- January 2017
The Enduring Allure Of Vanlife
Recently we wrote about escapism. We talked about how it takes many forms. How it means different things to different people. How it’s that power we all possess to find freedom, empowerment, simplicity, meaning.
Since we first started hitting the road and seeking out wild swell, one idea has -- for us -- encapsulated our understanding of escapism: vanlife. Right now, we’ve been thinking a lot about it. If you’re anything like us, the world right now feels more complicated than ever. Wherever you stand, sometimes it feels darker, stranger, more confusing. Making sense of it all while amidst the noise, bustle, screens and everything else can be overwhelming, exhausting.
And that’s why vanlife is more important than ever. A dialled van ready at a moment’s notice to head somewhere, anywhere is a kind of solace in a troubled world. Having everything in one place to wander, roam and create home in places removed from the ordinary is a salve on the wounds that modern existence can inflict. To sustain oneself and live simply, to master a tiny pocket of the world, to live with far less than we’ve all become accustomed to. If escapism is our individual capacity to find freedom, the allure of vanlife is one of the finest physical means to exist and live within that mindset for extended periods of time.
What we’re driving doesn’t matter much: Delica, Transporter, Sprinter, Outback, Westfalia, whatever. Set yourself up with one of these or anything else, and your relationship to that adventure wagon is far different than any other automobile. When you buy a van for the purpose of living out of it for sustained amounts of time, you gotta work on it. You have to make it habitable. Comfortable. You have to figure out a system so it works not just as a van, but as a home. You have to want to spend time in it, rest your entire life on 4 wheels. Much like our homes reflect ourselves, so too do our vans. Through the way we pack them, adorn them with small comforts, trinkets from the road, they represent the wild, adventurous, pragmatic, and spontaneous part of ourselves that we tap into when hitting the road and roaming off grid. They become unique, unlike any other vans out there, and somehow removed and totally unlike other things in our lives.

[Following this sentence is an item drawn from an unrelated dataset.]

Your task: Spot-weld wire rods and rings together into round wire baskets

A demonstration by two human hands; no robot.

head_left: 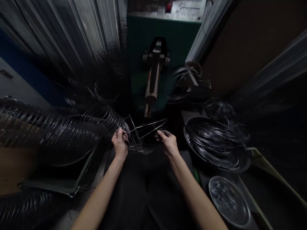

Like escapism, vanlife is a means of taking a step back from everything to make sense of and comprehend it. It’s not about opting out of the world, foregoing responsibilities, ditching your job, or turning your back on the things that matter. Whether it’s for one night or a long weekend, it’s about knowing there is still room in the world to see an impossibly star-filled sky beside a dwindling fire in those midnight moments before we crawl into our sleeping bags. It’s knowing that there will always be a time to wake up to the sound of wild swell and sea-birds. That glorious escape can be found if just for a day or a night.That if you let it, the road will lead you to places you would never have found on a map.
So, as a surf adventure and outdoor lifestyle brand, you’re probably wondering what we’ve been up to in relation to this whole vanlife thing. Well, recently we picked up an old van from a friend of ours: an old Iveco Daily Van. With a bed in the back, it’s just big enough for two Passengers and our pooch Ralph the whippet. Tieing this beaut together is a fully-functional kitchen and a flat roof area for catching sunsets and meteor showers. To say we’re stoked is a bit of an understatement.
Okay, it’s a bit on the rough side. It needs a bit of love. It’s a bit tatty. But we love it. We decided to name it after our favourite tree: Douglas Fir. Rough around the edges, sure, but ol’ Douglas has a few adventures and stories left to tell, and we can’t wait to get them started.
After a few Sunday afternoons of tinkering and getting it dialled, we’ll adorn it with the things we love and cherish to make it feel like home. And soon enough, come some pre-dawn Saturday morning, we’ll scrape frost off the windshield, fire it up, steaming coffee in hand, and hit the road for as long as we can with our camp gear, adventure essentials and our four-legged pal. Douglas Fir, we’re looking forward to it.